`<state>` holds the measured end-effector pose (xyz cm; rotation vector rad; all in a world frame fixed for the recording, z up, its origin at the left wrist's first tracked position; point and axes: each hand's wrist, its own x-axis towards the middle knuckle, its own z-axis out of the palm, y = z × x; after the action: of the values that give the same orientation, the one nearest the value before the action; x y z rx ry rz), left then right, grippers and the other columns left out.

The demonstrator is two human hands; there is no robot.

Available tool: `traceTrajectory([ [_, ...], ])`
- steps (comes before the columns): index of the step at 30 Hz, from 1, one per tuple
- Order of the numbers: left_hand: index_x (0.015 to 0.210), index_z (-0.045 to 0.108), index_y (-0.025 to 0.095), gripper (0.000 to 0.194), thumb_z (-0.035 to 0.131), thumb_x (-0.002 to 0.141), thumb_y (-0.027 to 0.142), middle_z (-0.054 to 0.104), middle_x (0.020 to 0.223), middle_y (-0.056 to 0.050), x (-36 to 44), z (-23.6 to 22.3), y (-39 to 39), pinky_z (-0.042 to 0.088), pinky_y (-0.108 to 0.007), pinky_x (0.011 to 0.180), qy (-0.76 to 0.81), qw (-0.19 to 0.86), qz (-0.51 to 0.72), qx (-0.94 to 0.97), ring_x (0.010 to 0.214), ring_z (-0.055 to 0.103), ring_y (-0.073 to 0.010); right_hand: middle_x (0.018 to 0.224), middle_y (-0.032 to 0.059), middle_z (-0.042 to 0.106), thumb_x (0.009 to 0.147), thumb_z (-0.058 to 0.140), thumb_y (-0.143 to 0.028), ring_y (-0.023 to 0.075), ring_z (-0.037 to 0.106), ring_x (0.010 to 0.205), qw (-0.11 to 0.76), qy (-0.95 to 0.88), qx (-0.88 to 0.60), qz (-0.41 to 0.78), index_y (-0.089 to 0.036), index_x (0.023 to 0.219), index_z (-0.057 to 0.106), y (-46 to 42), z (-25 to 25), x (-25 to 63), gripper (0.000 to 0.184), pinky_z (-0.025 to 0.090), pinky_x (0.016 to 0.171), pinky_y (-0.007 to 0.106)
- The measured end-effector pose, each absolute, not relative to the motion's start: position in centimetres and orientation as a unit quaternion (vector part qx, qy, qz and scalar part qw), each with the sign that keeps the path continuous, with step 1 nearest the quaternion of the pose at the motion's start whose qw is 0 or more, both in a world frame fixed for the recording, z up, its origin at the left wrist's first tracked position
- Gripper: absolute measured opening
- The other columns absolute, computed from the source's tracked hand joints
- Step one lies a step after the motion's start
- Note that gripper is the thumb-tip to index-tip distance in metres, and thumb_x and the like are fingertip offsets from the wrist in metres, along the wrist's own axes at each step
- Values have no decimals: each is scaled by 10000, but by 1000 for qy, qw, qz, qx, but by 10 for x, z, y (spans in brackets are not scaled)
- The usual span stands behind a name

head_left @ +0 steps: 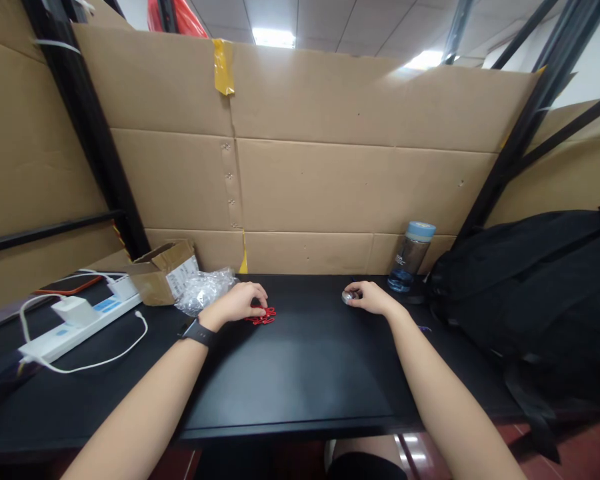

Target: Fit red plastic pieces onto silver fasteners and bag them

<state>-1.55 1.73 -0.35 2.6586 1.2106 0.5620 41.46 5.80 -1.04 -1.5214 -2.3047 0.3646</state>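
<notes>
**Busy in two spots**

Bending the left hand over a small pile of red bits, left of the middle of the black table, touching or just above. Cannot tell about a grip there. Pinching a small shiny round thing with the right hand, on the right, well apart from the red bits. Looks like a step of taking hold, maybe of one red bit. Probably calls next for a soft, careful pinch on the left and a steady hold on the right. Just left of the left hand, see crinkly plastic; farther right, a water bottle.
</notes>
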Motion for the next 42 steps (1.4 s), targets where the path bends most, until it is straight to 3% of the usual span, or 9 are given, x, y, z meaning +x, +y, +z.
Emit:
traceTrajectory([
  [7,844,775,245,142,680,849,350,742,1011,-39,-11,-3,14,487,-272,871,390,86,193,896,932,690,-195,1069,72,779,742,791,-290,239,725,968,191,-813,-529,152,-206,1101,760,58,-9,418,370,530,890,304],
  [14,940,716,249,171,577,923,348,759,922,-14,-2,6,4,485,-259,783,416,84,243,872,834,698,-178,1022,51,787,718,805,-263,230,729,925,218,-804,-532,156,-218,1055,763,55,-5,421,342,537,862,303],
  [19,936,707,244,130,590,901,289,766,929,-8,16,12,-5,492,-269,833,403,84,329,850,891,702,-177,1026,19,778,757,767,-259,223,708,960,305,-802,-505,93,-263,1056,755,47,4,405,300,518,884,326],
  [24,847,737,250,96,674,841,322,770,903,-1,35,10,-13,496,-291,852,451,93,382,801,904,702,-189,1070,26,758,778,746,-247,193,704,925,369,-809,-435,140,-261,1133,711,36,-2,362,357,531,808,312],
  [30,775,713,238,190,709,815,423,770,846,12,50,3,-17,496,-296,792,500,140,403,754,804,703,-190,1268,94,693,800,747,-224,224,677,1111,404,-822,-333,226,-257,1345,559,14,-15,307,578,559,902,378],
  [36,694,636,209,234,696,810,404,753,781,18,56,6,-23,489,-293,760,509,154,413,739,754,691,-188,1297,123,657,819,729,-214,242,660,1168,421,-812,-285,286,-252,1400,490,-1,-22,282,630,575,924,412],
  [42,976,779,285,207,727,809,396,792,924,13,57,8,-24,497,-355,904,506,176,402,743,908,725,-228,1337,109,616,834,725,-222,238,664,1168,438,-805,-270,296,-256,1355,536,-7,-20,278,555,568,958,395],
])
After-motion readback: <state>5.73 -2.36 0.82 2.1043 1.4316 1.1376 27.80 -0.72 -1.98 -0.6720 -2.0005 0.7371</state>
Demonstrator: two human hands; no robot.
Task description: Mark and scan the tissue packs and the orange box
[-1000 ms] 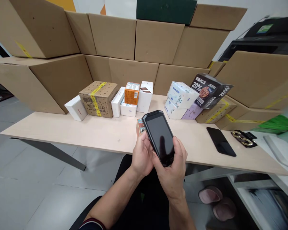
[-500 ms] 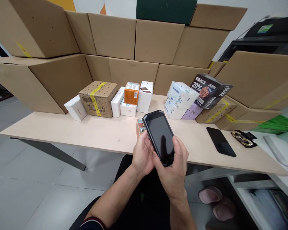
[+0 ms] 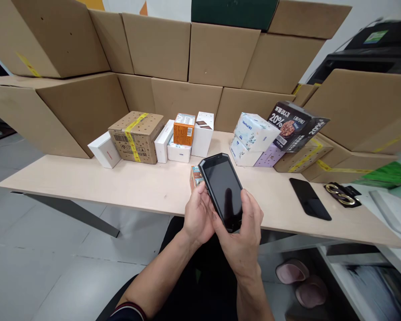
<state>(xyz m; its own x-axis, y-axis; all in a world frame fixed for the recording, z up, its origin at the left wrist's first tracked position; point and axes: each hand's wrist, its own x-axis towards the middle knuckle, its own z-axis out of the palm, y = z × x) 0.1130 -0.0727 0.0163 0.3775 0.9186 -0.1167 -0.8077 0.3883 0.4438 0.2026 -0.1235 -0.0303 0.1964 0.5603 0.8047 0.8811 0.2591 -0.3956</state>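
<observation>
A rugged black smartphone [image 3: 222,187] is held tilted over the front edge of the table, its dark screen facing me. My left hand [image 3: 199,216] cradles its left side, thumb along the edge. From the right, my right hand [image 3: 242,232] grips the lower end, with the fingers on the right edge and the thumb near the bottom left. Partly hidden behind the phone, a small colourful box [image 3: 195,175] lies on the table. Farther right lies a second black phone-like slab [image 3: 310,199], flat on the wood.
Along the back stand a taped carton [image 3: 137,137], several white boxes, an orange box [image 3: 183,129], tissue packs [image 3: 254,133] and a dark printed box [image 3: 292,127]. A gold chain-like item [image 3: 342,195] lies at right. Cardboard boxes wall the table [image 3: 137,189]. Pink slippers [image 3: 292,271] are below.
The view has shifted very slightly. Both hands keep the same hold on the smartphone, and nothing on the table has moved.
</observation>
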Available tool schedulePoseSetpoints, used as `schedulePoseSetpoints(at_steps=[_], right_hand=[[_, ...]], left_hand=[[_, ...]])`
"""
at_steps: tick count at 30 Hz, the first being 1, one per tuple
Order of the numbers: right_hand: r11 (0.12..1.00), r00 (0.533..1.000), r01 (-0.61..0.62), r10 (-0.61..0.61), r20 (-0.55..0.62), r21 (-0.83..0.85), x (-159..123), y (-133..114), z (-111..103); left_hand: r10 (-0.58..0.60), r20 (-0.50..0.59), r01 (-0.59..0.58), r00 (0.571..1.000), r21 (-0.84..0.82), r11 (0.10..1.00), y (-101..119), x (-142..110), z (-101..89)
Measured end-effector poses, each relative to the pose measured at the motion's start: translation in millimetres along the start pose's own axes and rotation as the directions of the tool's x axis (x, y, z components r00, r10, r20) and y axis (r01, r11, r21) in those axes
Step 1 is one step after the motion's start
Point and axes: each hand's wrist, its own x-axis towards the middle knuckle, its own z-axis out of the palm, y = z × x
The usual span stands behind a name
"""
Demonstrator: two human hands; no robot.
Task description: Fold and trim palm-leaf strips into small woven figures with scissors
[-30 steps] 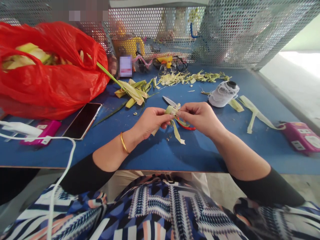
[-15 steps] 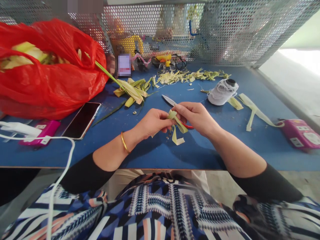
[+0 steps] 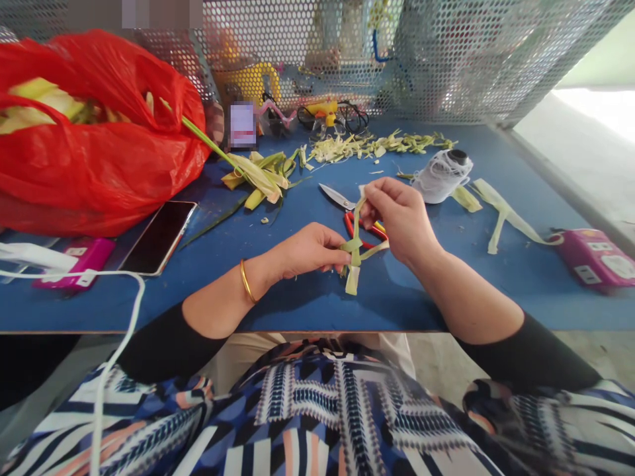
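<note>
Between thumb and fingers, my left hand (image 3: 317,252) pinches a small folded piece of pale green leaf strips (image 3: 352,247), perhaps corn husk, whose loose ends stick out below and to the right. My right hand (image 3: 397,210) is closed on the upper end of one strip, drawn up and away from the folds. Just behind the hands lie scissors (image 3: 339,196) with red handles, partly covered by my right hand. A spool of white thread (image 3: 443,176) stands tilted beyond my right hand.
At left, a red plastic bag (image 3: 114,165) holds husks, beside a phone (image 3: 159,238) and a white cable (image 3: 124,344). Husk pieces (image 3: 262,175) and shredded strips (image 3: 342,149) lie farther back, before a perforated metal screen (image 3: 446,66). A magenta box (image 3: 592,260) sits at right.
My right hand has moved up and away from my left, pulling a strip upward. The folded piece has come slightly lower, and more of the scissors' red handles shows.
</note>
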Motion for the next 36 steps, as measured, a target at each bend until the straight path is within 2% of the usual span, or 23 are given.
schedulePoseSetpoints(at_steps=[6, 11, 17, 21, 25, 28, 31, 33, 36], right_hand=[[0.999, 0.994, 0.033, -0.028, -0.110, 0.043, 7, 6, -6], [0.994, 0.997, 0.053, -0.047, -0.063, 0.092, 3, 3, -3], [0.999, 0.999, 0.013, -0.011, -0.038, 0.041, -1, -3, 0], [0.998, 0.995, 0.052, -0.048, -0.087, 0.041, -1, -3, -1], [0.997, 0.977, 0.077, -0.076, -0.199, -0.003, 3, 1, -5], [0.991, 0.943, 0.110, -0.081, -0.323, 0.072, 9, 4, -10], [0.977, 0.896, 0.109, -0.016, -0.443, 0.185, 14, 7, -12], [0.982, 0.896, 0.088, -0.004, -0.445, 0.169, 16, 8, -12], [0.991, 0.923, 0.129, -0.126, -0.362, -0.016, 14, 7, -11]], left_hand=[[-0.011, 0.056, 0.019, 0.998, -0.144, 0.989, -3, 0, -6.1], [0.000, 0.099, 0.021, 0.995, -0.219, 0.976, -7, 0, -10.0], [-0.017, 0.117, 0.049, 0.993, -0.280, 0.959, -8, 1, -12.0], [-0.026, 0.092, 0.053, 0.995, -0.298, 0.953, -9, 2, -12.5], [-0.039, 0.029, 0.046, 0.999, -0.312, 0.949, -10, 4, -12.2], [-0.055, -0.033, 0.040, 0.998, -0.341, 0.939, -9, 4, -11.6], [-0.057, -0.090, 0.020, 0.994, -0.371, 0.928, -7, 4, -11.8], [-0.043, -0.093, 0.005, 0.995, -0.381, 0.925, -7, 4, -12.4], [-0.025, -0.097, -0.015, 0.995, -0.388, 0.921, -7, 3, -12.8]])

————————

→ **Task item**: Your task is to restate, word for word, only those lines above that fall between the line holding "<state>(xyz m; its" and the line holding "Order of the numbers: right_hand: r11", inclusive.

→ **Written solution**:
<state>(xyz m; its own x-axis, y-axis; all in a world frame fixed for the recording, z up, its origin at the left wrist's first tracked position; point and axes: each hand's wrist, its own x-axis towards the middle knuckle, its own z-axis out of the palm, y = z × x) 0.1130 -0.0727 0.0163 0.3775 0.9186 -0.1167 -0.8077 0.3883 0.4438 0.2026 -0.1235 -0.0303 0.1964 0.5603 0.8047 0.8811 0.2591 -0.3956</state>
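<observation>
A rugged black smartphone [image 3: 222,187] is held tilted over the front edge of the table, its dark screen facing me. My left hand [image 3: 199,216] cradles its left side, thumb along the edge. From the right, my right hand [image 3: 242,232] grips the lower end, with the fingers on the right edge and the thumb near the bottom left. Partly hidden behind the phone, a small colourful box [image 3: 195,175] lies on the table. Farther right lies a second black phone-like slab [image 3: 310,199], flat on the wood.
Along the back stand a taped carton [image 3: 137,137], several white boxes, an orange box [image 3: 183,129], tissue packs [image 3: 254,133] and a dark printed box [image 3: 292,127]. A gold chain-like item [image 3: 342,195] lies at right. Cardboard boxes wall the table [image 3: 137,189]. Pink slippers [image 3: 292,271] are below.
The view has shifted very slightly. Both hands keep the same hold on the smartphone, and nothing on the table has moved.
</observation>
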Available tool schedulePoseSetpoints, used as `schedulePoseSetpoints(at_steps=[_], right_hand=[[_, ...]], left_hand=[[_, ...]])`
"""
at_steps: tick count at 30 Hz, the first being 1, one per tuple
Order of the numbers: right_hand: r11 (0.12..1.00), r00 (0.533..1.000), r01 (-0.61..0.62), r10 (-0.61..0.61), r20 (-0.55..0.62), r21 (-0.83..0.85), x (-159..123), y (-133..114), z (-111..103); left_hand: r10 (-0.58..0.60), r20 (-0.50..0.59), r01 (-0.59..0.58), r00 (0.571..1.000), r21 (-0.84..0.82), r11 (0.10..1.00), y (-101..119), x (-142..110), z (-101..89)

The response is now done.